United States Secretary of State Rex Tillerson was in China over the weekend, meeting with Chinese President Xi Jinping and other officials in Beijing, calling for calm on the Korean Peninsula. Tillerson would prefer to avoid World War III and is working on finding diplomatic solutions in the dangerous standoff over Pyongyang’s nuclear weapons and ballistic missiles with North Korea leader Kim Jong Un and President Donald Trump, who have ratcheted up their personal insults and threats of war over the past couple of weeks like two testosterone-charged adolescents on the schoolyard.

But Trump has no desire to start negotiations with North Korea. On Sunday, he tweeted some words that were scary and also undercut his secretary of state.

 

That kind of bluster and chest-thumping talk is unprecedented in modern presidential history. Yet it’s become an all-too-common occurrence with Trump, who was in New Jersey at the Presidents Cup golf tournament, dedicating the winning trophy to hurricane victims in Puerto Rico a few days after criticizing them for being lazy.

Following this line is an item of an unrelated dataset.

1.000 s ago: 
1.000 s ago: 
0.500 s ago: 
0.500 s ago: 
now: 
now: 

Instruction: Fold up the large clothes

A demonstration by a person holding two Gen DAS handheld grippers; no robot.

Our commander in chief might want to remember what the United States already has done to North Korea. The massive bombing by the U.S. during the Korean War of the 1950s killed and wounded countless Korean civilians, and according to some sources the casualty toll from all causes during the war was as much as 20 percent of Korea’s population.

Now might be a good time to see if Dennis Rodman can get Kim and Trump together to sing karaoke. As Peter Maass from The Intercept notes, “the real threat is the erratic U.S. government,” not North Korea, “the most predictable regime on Earth.”